In a common scenario of having Replication Factor(RF) = 3 we would have 3 replicas for every piece of data. If we attempt to write to this with a CL of ALL it would mean the client would only report a success if all of the replicas acknowledged receiving the write and were able to communicate this information back. There are other CLs which allow for waiting for fewer responses but what is interesting is what happens when we fail to reach CL.

When the Client gets an exception we actually know very little about the state of the cluster. Without acknowledgement the Cassandra cluster may have written our new value to anywhere between 0 and 3 replicas. This means even though our write “failed” the cluster may have actually accepted it. This leads to situations were data which we did not think was successfully written is actually readable and present on the cluster. Since deletes are also writes to Cassandra this leads to some issues with the above code sample. Basically we need to ask “What happens when the deleteFromCassandra portion fails?”

Let’s imagine a few scenarios with Replicas A, B and C.

Client writes lock but an error is thrown. lock is present on all replicas but the client gets a timeout because that connection is lost or broken.

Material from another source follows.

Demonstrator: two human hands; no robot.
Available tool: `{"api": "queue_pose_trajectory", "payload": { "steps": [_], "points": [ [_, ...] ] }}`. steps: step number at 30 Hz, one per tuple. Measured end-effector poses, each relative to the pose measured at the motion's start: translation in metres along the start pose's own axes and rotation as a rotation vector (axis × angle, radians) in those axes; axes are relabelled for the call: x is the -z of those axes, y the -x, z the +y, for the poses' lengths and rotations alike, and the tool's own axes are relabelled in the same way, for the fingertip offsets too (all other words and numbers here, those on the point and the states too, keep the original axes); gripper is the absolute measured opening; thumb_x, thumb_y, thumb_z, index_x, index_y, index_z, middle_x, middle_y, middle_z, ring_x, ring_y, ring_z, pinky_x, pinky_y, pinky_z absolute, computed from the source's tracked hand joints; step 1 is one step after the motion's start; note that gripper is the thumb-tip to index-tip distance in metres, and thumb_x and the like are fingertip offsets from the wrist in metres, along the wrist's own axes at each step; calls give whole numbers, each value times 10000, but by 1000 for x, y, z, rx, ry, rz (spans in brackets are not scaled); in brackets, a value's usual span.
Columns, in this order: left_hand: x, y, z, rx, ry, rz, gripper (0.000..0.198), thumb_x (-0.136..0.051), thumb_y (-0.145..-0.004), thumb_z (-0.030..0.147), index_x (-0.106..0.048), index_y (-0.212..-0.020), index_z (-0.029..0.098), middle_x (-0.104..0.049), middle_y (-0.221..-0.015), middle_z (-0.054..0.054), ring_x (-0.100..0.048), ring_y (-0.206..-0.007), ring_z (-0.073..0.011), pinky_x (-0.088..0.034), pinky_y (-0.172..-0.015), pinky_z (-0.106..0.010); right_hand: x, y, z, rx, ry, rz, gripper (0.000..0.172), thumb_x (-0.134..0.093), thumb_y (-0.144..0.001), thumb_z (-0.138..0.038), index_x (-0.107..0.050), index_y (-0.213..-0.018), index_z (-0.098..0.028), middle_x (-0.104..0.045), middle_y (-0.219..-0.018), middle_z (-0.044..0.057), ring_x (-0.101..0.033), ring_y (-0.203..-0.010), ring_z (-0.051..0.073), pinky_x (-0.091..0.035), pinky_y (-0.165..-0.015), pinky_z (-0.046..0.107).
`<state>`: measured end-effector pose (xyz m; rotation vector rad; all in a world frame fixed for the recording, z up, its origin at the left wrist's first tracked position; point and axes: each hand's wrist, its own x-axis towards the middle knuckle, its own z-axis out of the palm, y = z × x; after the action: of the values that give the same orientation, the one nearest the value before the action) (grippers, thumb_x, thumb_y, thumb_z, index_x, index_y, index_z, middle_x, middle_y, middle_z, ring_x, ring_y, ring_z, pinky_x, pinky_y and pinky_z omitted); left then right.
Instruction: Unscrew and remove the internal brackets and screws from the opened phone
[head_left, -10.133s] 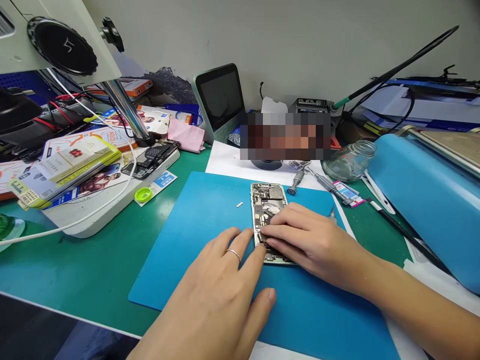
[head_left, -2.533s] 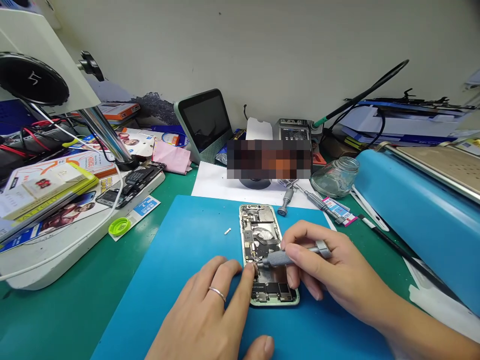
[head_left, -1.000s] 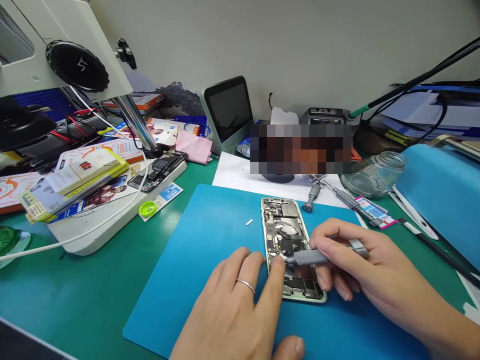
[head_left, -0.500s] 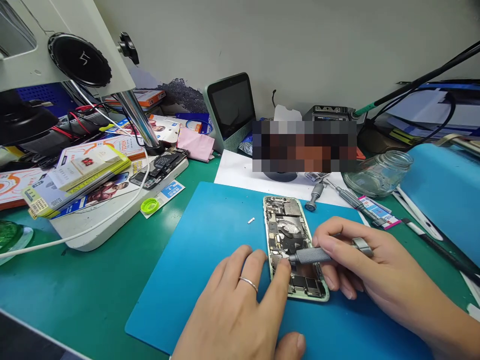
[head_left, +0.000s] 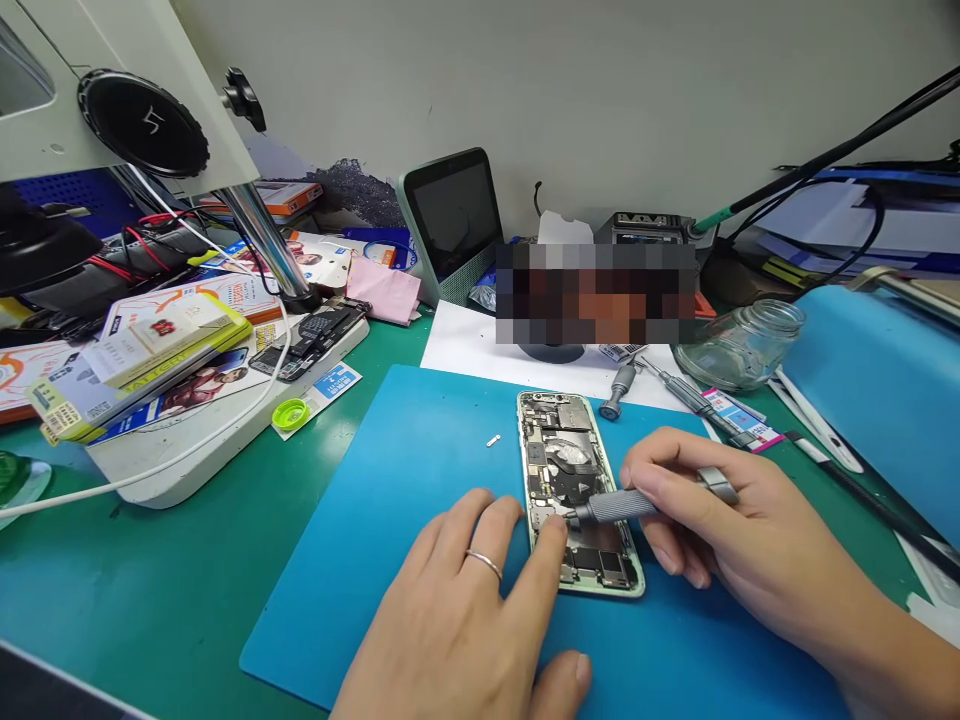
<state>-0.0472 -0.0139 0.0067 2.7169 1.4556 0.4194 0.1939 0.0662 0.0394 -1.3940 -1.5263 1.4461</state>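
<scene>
An opened smartphone (head_left: pixel 574 455) lies on the blue mat (head_left: pixel 360 500), its inner boards and parts exposed. My right hand (head_left: pixel 720 515) is closed around a grey screwdriver (head_left: pixel 616 506), which lies at a low slant across the phone. The driver's tip meets the left-middle part of the phone, right by my left index fingertip. With fingers spread, my left hand (head_left: pixel 465 610) rests on the mat and the phone's left edge, its index finger touching the inside. A small silvery piece (head_left: pixel 493 440) sits on the mat left of the phone.
Behind the phone lie another screwdriver (head_left: pixel 619 390), a long slim driver (head_left: pixel 697 398) and a glass jar (head_left: pixel 742 345). A microscope stand (head_left: pixel 172 480) with boxes and phone parts on its base is at left. A small display (head_left: pixel 454 215) stands at the back.
The whole view has shifted slightly, so things appear a little further left. Both hands keep nearly the same pose, with the screwdriver tip still at the same part of the phone.
</scene>
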Motion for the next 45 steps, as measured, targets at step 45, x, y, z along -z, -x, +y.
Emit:
{"api": "queue_pose_trajectory", "payload": {
  "steps": [45],
  "points": [
    [5, 0, -2, -28, -45, 49, 565, -460, -1113, 579, -563, -1517, 198, -694, -1425, -107, -671, -1285, -333, -643, -982, -452, -1, 1, 0, 98, -87, 79, 462, -814, -857, -657, -687, -746, -227, -554, -432, -45, -435, -399, 74, -332, -379, 173]
  ]
}}
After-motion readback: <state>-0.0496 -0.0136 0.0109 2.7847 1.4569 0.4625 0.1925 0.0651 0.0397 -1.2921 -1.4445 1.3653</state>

This triggers our exception handling block.

State of System

A[Lock], B[Lock], C[Lock]

The client gets the exception and issues the delete request, but this can also fail! This means the system can be in a variety of states.

0 Successful Writes of the Delete

A[Lock], B[Lock], C[Lock] 

All quorum requests will see the Lock. There exists no combination of replicas which would show us the Lock has been removed. This means all future reads at any CL will witness that the Lock still exists.

1 Successful Writes of the Delete

A[Lock], B[Lock], C[]

In this case we are still vulnerable. Any request which excludes C will miss the deletion. If only A and B are polled than we’ll still see the lock existing. This means CL of ONE and Quorum are vulnerable. Only CL ALL will be safe (of course we don’t know if we) are in this situation or the 0 write case.

2/3 Successful Writes of the Delete (Quorum CL Is Met)

A[Lock/], B[], C[]

In this case we have once more lost the connection to the driver but somehow succeeded internally in replicating the delete request. These scenarios are the only ones in which we are actually safe and that future reads will not see the Lock with a Quorum CL. For CL ONE we would still be vulnerable if 2 of the writes were successful.

Conclusion

One of the tricky things with situations like this is that if you fail do make your lock correctly because of network instability it is also unlikely that your correction will succeed since it has to work in the exact same environment. To make the above code secure we would need to repeat our delete request at a high enough CL until we get a full success from our cluster. Until we get a client success the system could still be in any of the above states and the lock would still exists.

This may be an instance where CAS operations can be beneficial. The Paxos protocol lets Cassandra do minor IF X then SET Y requests. But in most cases it is better to not attempt to use distributing locking if at all possible.